Des quantités et des estimations mieux maîtrisées

La maquette numérique peut également devenir un support pour l'analyse quantitative du projet. Lorsque les objets sont correctement modélisés et renseignés, certaines informations peuvent être exploitées pour produire des quantités ou alimenter des estimations.

Cela ne signifie pas que la maquette remplace le travail d'un économiste ou d'un métreur. Elle permet plutôt de disposer d'une base d'information plus structurée et plus facilement actualisable lorsque le projet évolue.

Une modification de conception peut ainsi être répercutée dans les documents et les données associées, à condition que la maquette et les processus aient été correctement construits. Le ministère français chargé de la construction souligne notamment l'intérêt de la maquette numérique pour améliorer la qualité des estimations et faciliter le réajustement des coûts au fil des phases de conception.

Un langage commun entre les intervenants

Un projet architectural implique rarement une seule personne. Architectes, bureaux d'études, économistes, entreprises, maîtres d'ouvrage et autres spécialistes doivent échanger en permanence.

Le problème n'est donc pas seulement de produire de l'information. Il est aussi de produire la bonne information, au bon moment, dans un format compréhensible et exploitable. C'est l'un des enjeux fondamentaux d'une démarche BIM.

Une maquette correctement structurée peut devenir un référentiel commun permettant aux différents intervenants de mieux comprendre le projet et ses évolutions. Cette logique de collaboration et de gestion commune de l'information constitue d'ailleurs l'un des fondements de l'approche ISO 19650.

Le BIM ne remplace pas l'architecte

Il est important de le rappeler : le BIM ne conçoit pas le projet à la place du concepteur. La maquette ne décide pas de la qualité architecturale d'un espace. Elle ne remplace ni la sensibilité, ni l'expérience, ni la compréhension du contexte, ni la capacité à arbitrer entre des contraintes parfois contradictoires.
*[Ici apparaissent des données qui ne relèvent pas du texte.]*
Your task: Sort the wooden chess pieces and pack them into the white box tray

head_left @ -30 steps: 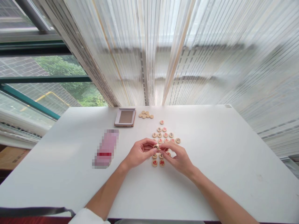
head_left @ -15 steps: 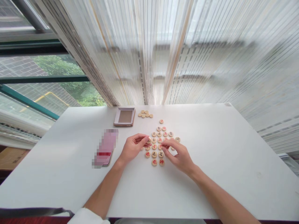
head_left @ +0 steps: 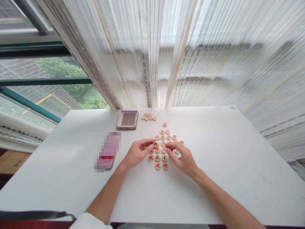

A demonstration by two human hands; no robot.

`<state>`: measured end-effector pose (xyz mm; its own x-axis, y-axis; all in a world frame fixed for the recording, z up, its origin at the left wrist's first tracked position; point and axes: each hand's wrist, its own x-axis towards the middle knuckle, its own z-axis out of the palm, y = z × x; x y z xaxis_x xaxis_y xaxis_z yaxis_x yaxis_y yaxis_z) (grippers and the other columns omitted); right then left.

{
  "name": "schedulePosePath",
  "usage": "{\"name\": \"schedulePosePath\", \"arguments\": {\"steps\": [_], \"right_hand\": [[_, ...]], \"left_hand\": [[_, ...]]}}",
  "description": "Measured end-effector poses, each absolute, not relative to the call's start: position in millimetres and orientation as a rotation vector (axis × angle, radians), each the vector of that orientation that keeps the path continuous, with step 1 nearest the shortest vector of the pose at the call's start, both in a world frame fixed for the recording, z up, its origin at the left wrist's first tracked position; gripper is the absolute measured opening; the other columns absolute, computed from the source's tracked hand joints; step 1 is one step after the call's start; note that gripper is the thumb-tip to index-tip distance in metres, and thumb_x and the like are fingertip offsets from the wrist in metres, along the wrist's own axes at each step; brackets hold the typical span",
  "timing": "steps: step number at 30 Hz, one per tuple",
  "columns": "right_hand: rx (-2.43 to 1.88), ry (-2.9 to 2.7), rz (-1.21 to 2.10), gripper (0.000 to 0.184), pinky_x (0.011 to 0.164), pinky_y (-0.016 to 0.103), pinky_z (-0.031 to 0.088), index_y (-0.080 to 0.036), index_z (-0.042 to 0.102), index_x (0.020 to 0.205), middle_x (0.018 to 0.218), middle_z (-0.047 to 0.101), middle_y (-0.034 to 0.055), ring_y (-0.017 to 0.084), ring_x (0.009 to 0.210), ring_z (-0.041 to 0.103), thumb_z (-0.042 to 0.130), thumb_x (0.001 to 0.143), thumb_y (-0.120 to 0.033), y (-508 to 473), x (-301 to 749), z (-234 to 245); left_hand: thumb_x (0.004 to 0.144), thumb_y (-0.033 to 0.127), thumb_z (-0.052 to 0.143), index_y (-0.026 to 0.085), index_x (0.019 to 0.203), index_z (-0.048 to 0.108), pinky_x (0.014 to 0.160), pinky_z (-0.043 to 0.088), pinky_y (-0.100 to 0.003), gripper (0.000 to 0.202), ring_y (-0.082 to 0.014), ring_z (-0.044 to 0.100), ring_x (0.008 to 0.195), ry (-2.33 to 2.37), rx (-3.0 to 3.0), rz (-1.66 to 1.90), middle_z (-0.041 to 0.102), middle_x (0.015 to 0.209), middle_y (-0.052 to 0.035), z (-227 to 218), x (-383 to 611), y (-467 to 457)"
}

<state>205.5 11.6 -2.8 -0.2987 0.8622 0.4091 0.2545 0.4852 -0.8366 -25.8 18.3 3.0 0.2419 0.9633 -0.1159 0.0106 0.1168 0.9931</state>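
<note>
Pinching a black-lettered disc [head_left: 155, 144] just below the frame's centre, the left hand [head_left: 136, 153] borders rows of lettered discs [head_left: 164, 150]; right of centre, the right hand [head_left: 183, 156] curves over them, thumb and fingers parted.

Your bare left hand [head_left: 137, 153], pinching a round wooden black-lettered piece [head_left: 155, 144], is covering some of the round pale wooden lettered pieces [head_left: 157, 158] at center; your bare right hand [head_left: 183, 156] is hiding others. Coarse pixel blocks are masking most of the flat pink rectangular object [head_left: 110, 150] left of center. The bottom edge is cutting off your white cloth sleeve [head_left: 88, 221], the left edge a brown cardboard box [head_left: 13, 161].
</note>
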Motion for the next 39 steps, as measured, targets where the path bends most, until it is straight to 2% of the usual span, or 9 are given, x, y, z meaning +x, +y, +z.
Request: {"name": "schedulePosePath", "arguments": {"steps": [5,9,12,15,19,27,33,39], "right_hand": [[-0.895,-1.828,0.889,0.022,0.077,0.034,0.057,-0.025,0.066,0.115,0.098,0.072,0.0048,0.018,0.082,0.067,0.064,0.094,-0.020,10,204,-4],[-0.876,-1.834,0.887,0.019,0.074,0.031,0.057,-0.026,0.068,0.111,0.093,0.071,0.0032,0.017,0.079,0.067,0.065,0.093,-0.019,10,203,-6],[-0.867,-1.823,0.903,0.022,0.073,0.032,0.057,-0.028,0.068,0.113,0.093,0.071,0.0028,0.017,0.078,0.066,0.066,0.093,-0.019,10,204,-6],[-0.883,-1.807,0.934,0.025,0.078,0.035,0.058,-0.029,0.069,0.118,0.098,0.069,0.0047,0.018,0.084,0.067,0.061,0.096,-0.021,11,206,-5],[-0.903,-1.718,1.012,0.023,0.081,0.038,0.059,-0.029,0.070,0.116,0.106,0.067,0.0077,0.021,0.096,0.067,0.057,0.098,-0.023,13,209,-4],[-0.952,-1.642,0.986,0.011,0.078,0.037,0.057,-0.026,0.071,0.104,0.095,0.070,0.0056,0.020,0.087,0.066,0.068,0.093,-0.028,18,214,0],[-0.951,-1.569,1.056,0.015,0.071,0.036,0.061,-0.024,0.072,0.102,0.092,0.068,0.0055,0.019,0.077,0.069,0.063,0.097,-0.035,19,215,-1],[-0.934,-1.539,1.113,0.022,0.083,0.039,0.065,-0.026,0.070,0.115,0.104,0.066,0.0069,0.020,0.092,0.070,0.057,0.100,-0.036,18,212,-3]], "left_hand": [[0.088,0.037,0.072,0.018,0.116,0.072,0.092,0.060,-0.035,0.034,-0.0247,0.073,0.104,1.003,1.330,0.838,0.076,0.115,-0.0094,7,-15,10],[0.084,0.037,0.076,0.017,0.106,0.072,0.081,0.062,-0.031,0.030,-0.0223,0.075,0.093,1.058,1.370,0.835,0.078,0.101,-0.0078,8,-10,8],[0.086,0.038,0.074,0.019,0.103,0.072,0.076,0.060,-0.027,0.025,-0.0190,0.074,0.088,1.131,1.495,0.841,0.078,0.098,-0.0050,9,-13,10],[0.090,0.037,0.069,0.024,0.103,0.073,0.073,0.055,-0.025,0.019,-0.0150,0.070,0.082,1.289,1.739,0.879,0.076,0.098,-0.0018,13,-25,14],[0.090,0.031,0.067,0.027,0.098,0.073,0.066,0.050,-0.026,0.011,-0.0153,0.064,0.078,1.467,1.981,0.890,0.074,0.094,-0.0002,16,-45,20],[0.088,0.030,0.070,0.024,0.092,0.073,0.082,0.048,-0.035,0.008,-0.0200,0.063,0.085,1.406,2.330,0.694,0.076,0.089,-0.0016,11,-47,19],[0.089,0.032,0.070,0.025,0.088,0.075,0.082,0.045,-0.036,0.008,-0.0209,0.064,0.087,1.355,2.423,0.605,0.078,0.092,-0.0020,8,-49,21],[0.089,0.032,0.071,0.026,0.089,0.076,0.080,0.043,-0.036,0.009,-0.0218,0.063,0.088,1.351,2.462,0.580,0.078,0.092,-0.0031,4,-45,21]]}}
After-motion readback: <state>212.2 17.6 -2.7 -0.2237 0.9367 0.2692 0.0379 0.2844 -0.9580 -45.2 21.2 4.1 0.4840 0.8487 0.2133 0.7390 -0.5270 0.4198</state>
Son rôle est différent. Elle donne au concepteur un environnement plus structuré pour tester, comprendre et documenter ses décisions. La technologie devient alors un moyen au service du projet, et non une fin en soi.

Commencer tôt, mais commencer correctement

Intégrer le BIM dès l'esquisse ne signifie pas nécessairement produire immédiatement une maquette extrêmement détaillée. Au contraire, le niveau de développement doit être adapté à la phase du projet et aux besoins réels des intervenants.
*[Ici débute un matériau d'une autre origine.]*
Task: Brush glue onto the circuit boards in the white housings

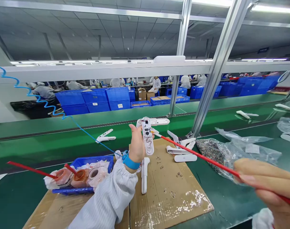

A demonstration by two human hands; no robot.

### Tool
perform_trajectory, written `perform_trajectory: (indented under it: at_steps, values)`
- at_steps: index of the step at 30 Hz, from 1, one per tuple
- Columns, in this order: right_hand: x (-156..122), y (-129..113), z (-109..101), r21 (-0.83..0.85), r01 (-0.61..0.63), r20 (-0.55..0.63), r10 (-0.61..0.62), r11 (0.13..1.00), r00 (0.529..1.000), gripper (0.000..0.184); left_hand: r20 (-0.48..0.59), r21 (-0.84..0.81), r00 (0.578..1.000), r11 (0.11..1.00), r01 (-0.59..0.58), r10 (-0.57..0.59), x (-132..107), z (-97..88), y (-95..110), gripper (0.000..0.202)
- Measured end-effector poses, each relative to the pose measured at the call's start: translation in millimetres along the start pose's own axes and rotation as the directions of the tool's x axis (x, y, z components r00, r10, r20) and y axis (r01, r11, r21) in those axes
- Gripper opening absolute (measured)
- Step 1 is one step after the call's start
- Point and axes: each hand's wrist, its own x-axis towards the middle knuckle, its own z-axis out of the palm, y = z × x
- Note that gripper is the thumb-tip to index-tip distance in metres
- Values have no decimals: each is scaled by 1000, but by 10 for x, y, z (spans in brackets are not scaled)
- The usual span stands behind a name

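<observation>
My left hand [137, 144] is closed around an opened white plastic device [148, 148] with a circuit board and thin red wires showing. A blue wrist strap [131, 162] with a coiled cord circles that wrist. Pinched in my right hand [266, 184] is a thin red-handled brush [202, 154], its pale tip touching or just beside the board's edge. Another white housing [144, 175] lies on the cardboard below my left hand. To the left, a blue tray [110, 158] holds several stained jars [80, 178], with red sticks standing in two of them.
Cardboard [187, 190] with small metal bits covers part of the green bench. More white housings [183, 149] and a clear bag [211, 152] of small dark parts lie right. A green conveyor [63, 143] carries several housings. A metal post [216, 63] rises ahead; people work beyond blue bins [94, 98].
</observation>
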Motion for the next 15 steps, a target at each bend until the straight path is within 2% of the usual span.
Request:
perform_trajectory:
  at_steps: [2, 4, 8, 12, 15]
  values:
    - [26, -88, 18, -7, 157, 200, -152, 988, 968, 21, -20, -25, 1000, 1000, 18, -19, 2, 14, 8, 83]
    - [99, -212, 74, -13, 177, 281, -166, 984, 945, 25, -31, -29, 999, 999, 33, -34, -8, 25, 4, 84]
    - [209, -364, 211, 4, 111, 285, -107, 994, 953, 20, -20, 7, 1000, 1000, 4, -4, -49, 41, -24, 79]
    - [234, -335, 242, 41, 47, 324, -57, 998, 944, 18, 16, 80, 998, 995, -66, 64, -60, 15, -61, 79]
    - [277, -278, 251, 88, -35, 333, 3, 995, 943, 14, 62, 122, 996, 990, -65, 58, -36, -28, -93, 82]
L'enjeu consiste à faire évoluer progressivement la maquette avec le projet. Une bonne démarche BIM repose donc autant sur la gestion de l'information et la coordination que sur la modélisation elle-même.

C'est cette approche qui permet d'éviter un écueil fréquent : produire une belle maquette 3D qui contient finalement peu d'informations réellement utiles.
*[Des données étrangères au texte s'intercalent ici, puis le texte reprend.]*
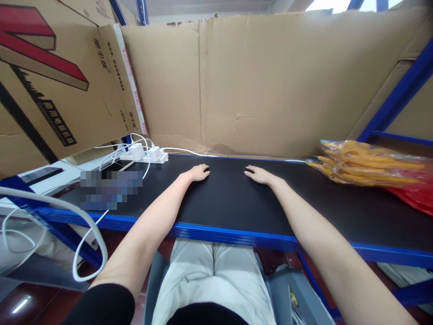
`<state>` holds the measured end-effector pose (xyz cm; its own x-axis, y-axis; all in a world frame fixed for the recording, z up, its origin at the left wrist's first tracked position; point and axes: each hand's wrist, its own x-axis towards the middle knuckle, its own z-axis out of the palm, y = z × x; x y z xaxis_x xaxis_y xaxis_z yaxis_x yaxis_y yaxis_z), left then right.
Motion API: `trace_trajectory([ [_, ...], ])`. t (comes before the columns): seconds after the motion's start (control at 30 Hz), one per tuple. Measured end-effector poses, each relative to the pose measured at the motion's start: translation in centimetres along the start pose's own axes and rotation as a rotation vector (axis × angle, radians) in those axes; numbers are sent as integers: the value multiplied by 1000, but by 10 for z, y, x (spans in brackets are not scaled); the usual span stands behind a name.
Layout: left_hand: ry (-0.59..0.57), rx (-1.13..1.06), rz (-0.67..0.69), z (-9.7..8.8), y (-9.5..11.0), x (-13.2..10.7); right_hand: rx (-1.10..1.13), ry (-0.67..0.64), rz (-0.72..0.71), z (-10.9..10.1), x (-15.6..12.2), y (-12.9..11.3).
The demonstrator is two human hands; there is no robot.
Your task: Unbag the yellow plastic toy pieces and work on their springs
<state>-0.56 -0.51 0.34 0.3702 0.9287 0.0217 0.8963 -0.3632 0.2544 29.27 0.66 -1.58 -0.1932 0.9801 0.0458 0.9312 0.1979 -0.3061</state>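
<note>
My left hand [199, 173] rests on the black tabletop [226, 203], left of the middle, its fingers loosely stretched and pointing inward. Across a gap of bare surface lies my right hand [260, 174], also flat on the table with its fingers apart. Neither hand holds anything. To the right of my right hand is a bundle of orange-yellow pieces in clear plastic [365, 162]; their kind is hard to make out. A white power strip [162, 158] with plugged-in white adapters [136, 151] stands beyond my left hand.
A tall cardboard sheet [270, 81] walls off the back, and a printed cardboard box [67, 81] leans in at left. White cables [89, 225] loop over the left edge. Something red [416, 194] lies at far right. Blue rails [237, 235] frame the table.
</note>
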Motion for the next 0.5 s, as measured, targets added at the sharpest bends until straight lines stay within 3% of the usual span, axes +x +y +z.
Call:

Le BIM comme outil de maîtrise du projet

Intégré dès la conception, le BIM permet de rapprocher plusieurs dimensions du projet : la géométrie, les données, les documents, la coordination et la décision. C'est cette continuité qui fait sa véritable valeur.

Pour une agence d'architecture ou un bureau d'études, l'objectif n'est donc pas simplement de « faire du BIM ». Il s'agit de mettre en place une méthode permettant de mieux concevoir, mieux coordonner et mieux transmettre l'information.

Chez KHD Concept, cette approche constitue le lien entre modélisation, architecture et coordination technique : la maquette n'est pas seulement une représentation du projet. Elle doit devenir un outil de travail utile à ceux qui le conçoivent et le construisent.

En résumé

Intégrer le BIM dès la conception permet notamment de : mieux visualiser les choix de conception ; anticiper certaines incohérences ; faciliter la coordination entre disciplines ; structurer les informations du projet ; exploiter plus efficacement les quantités ; limiter les ressaisies ; accompagner les décisions tout au long de la conception.

Le véritable intérêt du BIM ne réside donc pas dans le fait de produire une maquette numérique. Il réside dans la capacité à utiliser cette maquette pour prendre de meilleures décisions, plus tôt.

Sources : ISO — BIM et gestion de l'information ; BSI — ISO 19650 ; Ministère français de la Transition écologique — BIM et maquette numérique.